The partition was certainly not an amicable divorce. It became a fait accompli after a deep disagreement between old ‘comrades-in-arms’.


Population exchange took place against a background of massacres and forced displacement, creating ultra extremists on both sides of the newly declared borders. After the thousands of those who lost their lives in the process, the conflict claimed its most influential victim; Gandhi, the greatest leader and ‘The Father of the Nation’, who was assassinated on January 30th 1948, by a Hindu activist who believed the great man had gone too far in appeasing and accommodating the Muslims.


Since that landmark, India and Pakistan took divergent paths.


During the Cold war, Pakistan became an integral part of the West’s military alliances intended to ‘contain’ Communist threat, joining both CENTO (Formerly, Baghdad Pact) and SEATO. Later, during the Soviet-Sino ideological schism, and capitalising on the border conflict between India and China, Pakistan established a ‘special relationship’ with China.

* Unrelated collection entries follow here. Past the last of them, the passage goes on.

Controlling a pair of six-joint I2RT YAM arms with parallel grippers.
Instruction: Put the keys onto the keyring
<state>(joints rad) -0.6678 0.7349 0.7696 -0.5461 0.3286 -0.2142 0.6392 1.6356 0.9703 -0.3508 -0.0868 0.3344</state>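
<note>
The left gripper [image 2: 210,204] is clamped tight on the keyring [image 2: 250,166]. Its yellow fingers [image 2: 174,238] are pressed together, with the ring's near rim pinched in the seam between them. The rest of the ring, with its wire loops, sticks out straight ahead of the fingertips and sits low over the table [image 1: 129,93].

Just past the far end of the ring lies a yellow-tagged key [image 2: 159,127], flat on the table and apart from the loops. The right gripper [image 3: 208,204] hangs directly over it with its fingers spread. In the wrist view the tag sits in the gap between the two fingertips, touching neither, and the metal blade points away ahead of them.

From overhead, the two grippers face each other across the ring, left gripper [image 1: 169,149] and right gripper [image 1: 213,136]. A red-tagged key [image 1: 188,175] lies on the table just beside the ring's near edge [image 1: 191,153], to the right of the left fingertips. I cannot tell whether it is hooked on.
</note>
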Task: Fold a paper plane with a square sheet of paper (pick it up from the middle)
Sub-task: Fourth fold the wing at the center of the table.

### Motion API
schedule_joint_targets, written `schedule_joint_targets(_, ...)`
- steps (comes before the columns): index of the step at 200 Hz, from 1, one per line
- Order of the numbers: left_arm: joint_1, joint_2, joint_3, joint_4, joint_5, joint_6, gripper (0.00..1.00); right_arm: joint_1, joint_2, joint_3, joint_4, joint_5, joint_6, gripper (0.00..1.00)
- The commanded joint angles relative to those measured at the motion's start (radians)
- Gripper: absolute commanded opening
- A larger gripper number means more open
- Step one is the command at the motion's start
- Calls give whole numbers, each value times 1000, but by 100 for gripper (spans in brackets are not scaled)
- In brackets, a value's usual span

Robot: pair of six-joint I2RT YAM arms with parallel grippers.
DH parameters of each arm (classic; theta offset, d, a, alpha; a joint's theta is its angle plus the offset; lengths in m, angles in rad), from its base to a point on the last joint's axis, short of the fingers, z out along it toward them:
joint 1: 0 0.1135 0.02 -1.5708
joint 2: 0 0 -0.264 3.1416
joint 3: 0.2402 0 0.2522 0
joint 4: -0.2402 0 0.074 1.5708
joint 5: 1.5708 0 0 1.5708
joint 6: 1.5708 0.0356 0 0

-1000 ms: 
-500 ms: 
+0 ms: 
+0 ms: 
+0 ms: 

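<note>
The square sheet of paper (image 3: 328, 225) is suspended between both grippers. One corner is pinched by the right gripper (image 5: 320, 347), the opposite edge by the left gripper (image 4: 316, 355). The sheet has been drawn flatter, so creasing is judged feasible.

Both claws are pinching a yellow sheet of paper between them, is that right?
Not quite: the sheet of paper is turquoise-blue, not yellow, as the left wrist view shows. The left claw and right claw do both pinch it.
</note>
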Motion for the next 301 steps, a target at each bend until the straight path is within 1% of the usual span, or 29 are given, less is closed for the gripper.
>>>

India, on the other hand, became an independent leading force in ‘the Non-Aligned Movement’, the Commonwealth, and the Afro-Asian groupings and conferences.


Internally, Pakistan has failed to build a proper democratic system, as the army emerged as a dominant player and continues to dominate the country’s national, regional and ‘Islamic’ policies. Since 1947 the Pakistani army has wielded its influence either directly through its generals-presidents (such as Presidents Muhammad Ayub Khan, Yahya Khan, Muhammad Zia-ul-Haq, and Parvez Musharraf), or behind the scenes through intermittent weak democratic reigns blemished by corruption.


This has not been the case with India, which despite its complicated cultural, ethnic and linguistic mosaic, has managed thanks to its federal democratic system to survive all shocks, control secessionist threats, and establish the required balance that allows the smooth running of a huge country inhabited by more than one billion people. In fact, despite the fact that the Hindus make up around %80 of the population, the nationalistic Hindu BJP’s support in the last polls was in the region of %31, which is why it leads a coalition government.


Furthermore, in 1971, Pakistan paid a heavy price for its failure to deal with two problems: The first, its mishandling with its geographic – ethnic problem (as 2208 Km-1372 m separate West Pakistan and East Pakistan across northern India; and the second, its ongoing open conflict with India over Kashmir.


Exploiting a political crisis between the country’s two parts, following divisive general elections that year, India intervened in the ensuing fighting, and helped East Pakistan break away and declare its independence as Bangladesh.


India, in the meantime was having a different kind of problems. For a start, and despite its solid democracy, relative stability and technological advances, ‘Congress’ was gradually losing its invincibility and aura as a result of accumulating problems. The main beneficiaries from the old party’s decline have been the extremist populists who today threaten India’s cordial relations with many of its neighbours, as well as shaking its internal cohesion and national unity.


If successful in leading Congress back to power, Rahul Gandhi may provide an opportunity to reflect and put an end to dangerous regional and international gambles.


He may, hopefully, be able to stop the rise of extremists’ terror of all kinds in the name of religion. If anything, the destruction of Ayodhya’s Babri Mosque, the Bali attacks, and the plight of the Rohingya clearly show that Asia is neither safe nor immune.